• _What is needed_: The line count for "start" is all that is needed: say how many lines in the listing below contain it.
== The data ==
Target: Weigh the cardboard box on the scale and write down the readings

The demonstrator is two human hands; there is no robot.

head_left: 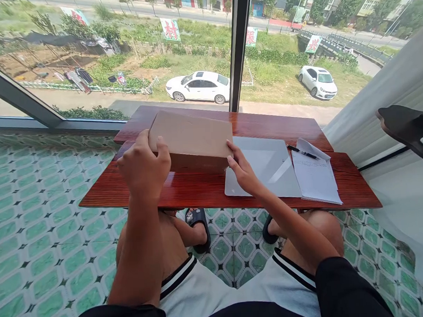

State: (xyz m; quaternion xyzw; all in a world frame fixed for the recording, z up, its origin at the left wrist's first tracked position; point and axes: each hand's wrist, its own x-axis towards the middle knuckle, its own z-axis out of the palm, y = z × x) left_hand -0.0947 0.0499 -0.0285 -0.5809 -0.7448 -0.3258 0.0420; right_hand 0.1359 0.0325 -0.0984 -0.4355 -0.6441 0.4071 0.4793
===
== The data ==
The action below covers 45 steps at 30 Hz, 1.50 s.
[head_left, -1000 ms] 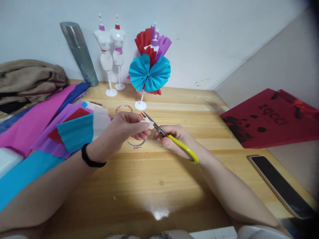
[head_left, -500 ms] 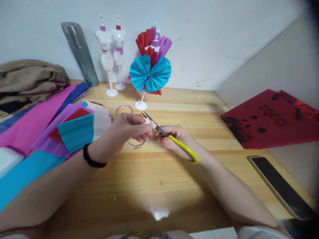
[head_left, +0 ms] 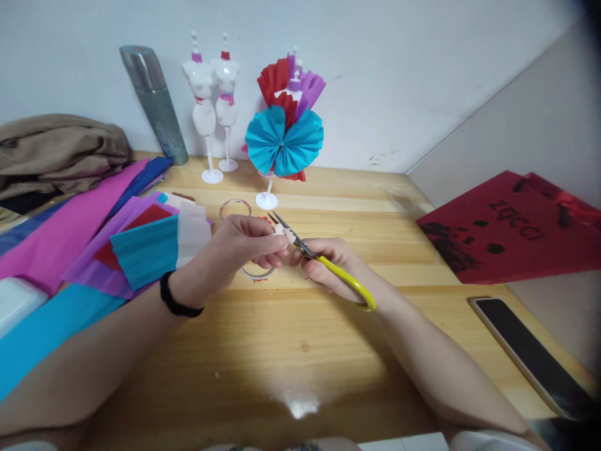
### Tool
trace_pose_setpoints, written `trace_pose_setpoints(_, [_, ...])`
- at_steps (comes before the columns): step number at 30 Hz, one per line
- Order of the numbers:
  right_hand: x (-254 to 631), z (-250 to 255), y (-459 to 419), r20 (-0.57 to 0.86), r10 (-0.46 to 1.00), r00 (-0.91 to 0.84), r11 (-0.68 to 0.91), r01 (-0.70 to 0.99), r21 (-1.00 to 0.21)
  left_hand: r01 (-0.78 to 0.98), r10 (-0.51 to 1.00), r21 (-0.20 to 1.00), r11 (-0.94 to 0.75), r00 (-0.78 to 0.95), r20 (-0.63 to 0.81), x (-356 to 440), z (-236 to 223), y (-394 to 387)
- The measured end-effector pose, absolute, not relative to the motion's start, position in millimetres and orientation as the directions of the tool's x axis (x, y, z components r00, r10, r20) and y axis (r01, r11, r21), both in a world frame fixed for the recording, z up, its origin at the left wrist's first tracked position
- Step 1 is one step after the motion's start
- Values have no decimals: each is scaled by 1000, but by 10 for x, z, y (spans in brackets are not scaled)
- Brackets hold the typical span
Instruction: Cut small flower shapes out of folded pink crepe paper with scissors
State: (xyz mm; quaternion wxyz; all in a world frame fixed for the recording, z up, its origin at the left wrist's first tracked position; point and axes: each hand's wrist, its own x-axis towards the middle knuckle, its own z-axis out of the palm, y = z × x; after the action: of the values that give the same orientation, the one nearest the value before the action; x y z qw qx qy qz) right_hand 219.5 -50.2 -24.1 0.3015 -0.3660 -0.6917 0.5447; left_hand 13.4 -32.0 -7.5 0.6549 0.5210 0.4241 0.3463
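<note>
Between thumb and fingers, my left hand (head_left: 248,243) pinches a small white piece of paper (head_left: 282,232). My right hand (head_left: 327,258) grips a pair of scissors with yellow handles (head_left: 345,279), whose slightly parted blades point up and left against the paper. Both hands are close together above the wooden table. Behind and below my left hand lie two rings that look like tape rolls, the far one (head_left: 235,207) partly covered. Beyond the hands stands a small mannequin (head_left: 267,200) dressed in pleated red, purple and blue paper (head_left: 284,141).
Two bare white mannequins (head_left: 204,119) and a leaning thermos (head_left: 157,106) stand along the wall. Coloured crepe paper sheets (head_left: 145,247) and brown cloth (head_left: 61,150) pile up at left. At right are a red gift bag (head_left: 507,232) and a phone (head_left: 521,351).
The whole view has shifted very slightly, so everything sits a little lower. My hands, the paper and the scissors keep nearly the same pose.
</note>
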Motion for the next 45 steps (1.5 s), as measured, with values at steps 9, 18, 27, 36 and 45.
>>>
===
• _Solution for this task_: 2